New York, NY (BBN) – The United Nations on Wednesday began three days of high-level consultations aimed at boosting foreign direct investment in the world’s 31 landlocked developing countries (LLDC) to strengthen their participation in international trade and the global economy.

“As we attempt to find long-term solutions to their plight, external investment is critical in enabling landlocked developing countries to substantially mitigate their unfavourable geographical locations,” Deputy Secretary-General Asha-Rose Migiro told a high-level investment forum at UN Headquarters in New York, according to a UN press statement.

Speaking on the eve of a two-day High-level Plenary Meeting of the General Assembly devoted to the mid-term review of the Almaty Program of Action, a 2003 plan setting out specific measures to help landlocked countries, she noted that despite “much progress” in the past five years many still remain marginalized from the world economy with limited access to global markets and to the sea for external trade.

Although LLDCs represent about 15 per cent of States, their share of world exports has remained well below 1 per cent, the UN said.

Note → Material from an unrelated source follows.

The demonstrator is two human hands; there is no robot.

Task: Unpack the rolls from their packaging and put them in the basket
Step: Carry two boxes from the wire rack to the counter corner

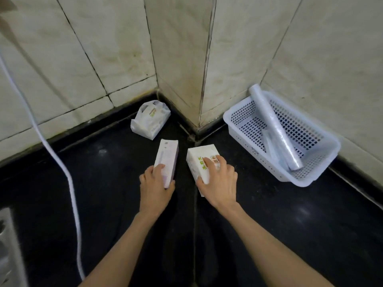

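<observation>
Two long white boxes lie on the black counter in front of me. My left hand (156,184) grips the near end of the narrow pale box (168,158). My right hand (219,183) is closed over the wider box with green and red print (200,160). A white perforated basket (236,121) stands at the right against the wall. In it lies a long roll of clear film (275,129), leaning over the far rim, with a smaller bluish roll (271,148) beside it.
A white plastic bag with a box inside (149,121) sits in the far corner. A white cable (62,168) runs down the left side. Tiled walls (182,54) enclose the counter at the back and right. A metal object (8,245) shows at the lower left edge.
</observation>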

Cheick Sidi Diarra, the UN High Representative for the Least Developed Countries, Landlocked Developing Countries and Small Island Developing States (UN-OHRLLS), also noted the progress made since 2003. But he warned: “The high cost of international trade continues to hinder their trade and economic development.”

The Almaty Programme is the first global action plan negotiated at ministerial level to provide a framework for cooperation between landlocked and transit access developing countries, promising reductions in red tape and transportation costs and time.

With seven years left for achieving the Millennium Development Goals (MDGs), the ambitious targets set by the UN Millennium Summit of 2000 to slash poverty, hunger, preventable illness and a host of other socio-economic ills, all by 2015, Ms. Migiro called for accelerated progress in the LLDCs. “These countries require our collective special attention,” she added.